I rapporti tra i gestori dei locali ritengo siano buoni, anche se in questo particolare periodo di crisi generale auspicherei una maggiore collaborazione tra gestori, al fine di realizzare partnership ed alleanze per la realizzazione, anche nella nostra città, di grandi eventi che possano sia trattenere maggiormente il pubblico nostrano invertendo la tendenza che spesso lo porta ad uscire da Parma per cercare il divertimento, sia per attrarre nuovo pubblico dalle province limitrofe.
Una maggior collaborazione tra i gestori può solo far bene ai nottambuli parmigiani.
Passiamo alla musica, cosa ne pensi delle tendenze musicali del momento?
Penso siamo arrivati al capolinea, si sta raschiando il fondo del barile da parecchi anni… almeno questa è la mia opinione.
La musica dance è in mano ai dj che con le moderne tecnologie realizzano song autonomamente utilizzando samples, loop e software.
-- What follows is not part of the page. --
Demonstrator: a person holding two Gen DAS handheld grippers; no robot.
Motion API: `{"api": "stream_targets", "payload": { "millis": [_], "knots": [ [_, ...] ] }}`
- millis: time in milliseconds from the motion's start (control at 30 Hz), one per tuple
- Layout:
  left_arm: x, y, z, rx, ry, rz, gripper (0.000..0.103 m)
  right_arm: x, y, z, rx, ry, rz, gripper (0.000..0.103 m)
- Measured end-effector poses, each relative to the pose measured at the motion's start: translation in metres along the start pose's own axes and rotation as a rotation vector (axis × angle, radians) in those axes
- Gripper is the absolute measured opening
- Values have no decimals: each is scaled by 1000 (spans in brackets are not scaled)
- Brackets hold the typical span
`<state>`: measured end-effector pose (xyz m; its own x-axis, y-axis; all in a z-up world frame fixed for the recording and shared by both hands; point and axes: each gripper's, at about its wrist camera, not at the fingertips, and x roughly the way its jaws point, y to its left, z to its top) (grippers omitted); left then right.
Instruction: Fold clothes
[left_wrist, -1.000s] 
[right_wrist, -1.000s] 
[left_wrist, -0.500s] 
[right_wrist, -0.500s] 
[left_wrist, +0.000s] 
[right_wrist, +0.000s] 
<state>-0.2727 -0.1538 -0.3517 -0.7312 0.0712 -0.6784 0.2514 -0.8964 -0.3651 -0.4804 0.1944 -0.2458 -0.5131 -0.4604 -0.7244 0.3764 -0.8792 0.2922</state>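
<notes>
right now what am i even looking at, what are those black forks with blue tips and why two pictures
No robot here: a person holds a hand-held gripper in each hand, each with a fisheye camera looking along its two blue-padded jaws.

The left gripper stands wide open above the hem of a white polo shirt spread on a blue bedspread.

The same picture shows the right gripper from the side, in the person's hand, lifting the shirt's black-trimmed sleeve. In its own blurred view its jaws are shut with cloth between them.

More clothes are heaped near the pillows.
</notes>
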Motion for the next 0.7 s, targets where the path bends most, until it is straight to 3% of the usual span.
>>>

Il groove e la ritmica hanno preso il sopravvento sulla melodia; la maggior parte delle canzoni dance attuali: house, elettro o minimal hanno una durata di qualche settimana, si dimenticano velocemente e nessuno, contrariamente a quanto si faceva qualche anno fa, le canticchia… musica “usa e getta”.
Vedi, figure come il musicista o il cantante, sembrano non servire più oggigiorno; ritengo, invece, che utilizzati in modo intelligente unitamente al contributo dei supporti tecnologici di oggi, possano stimolare i dj produttori a scoprire nuove frontiere musicali creando nuove atmosfere nei club e stimolando maggiormente il pubblico.
Passiamo ai saluti, sabato è l’ultima serata al Mafalda...
Si, con la serata di sabato si chiude una stagione molto entusiasmante; poi non si parlerà più di Mafalda per quattro mesi sino all’autunno 2008 quando saremo tutti pronti per una nuova avventura!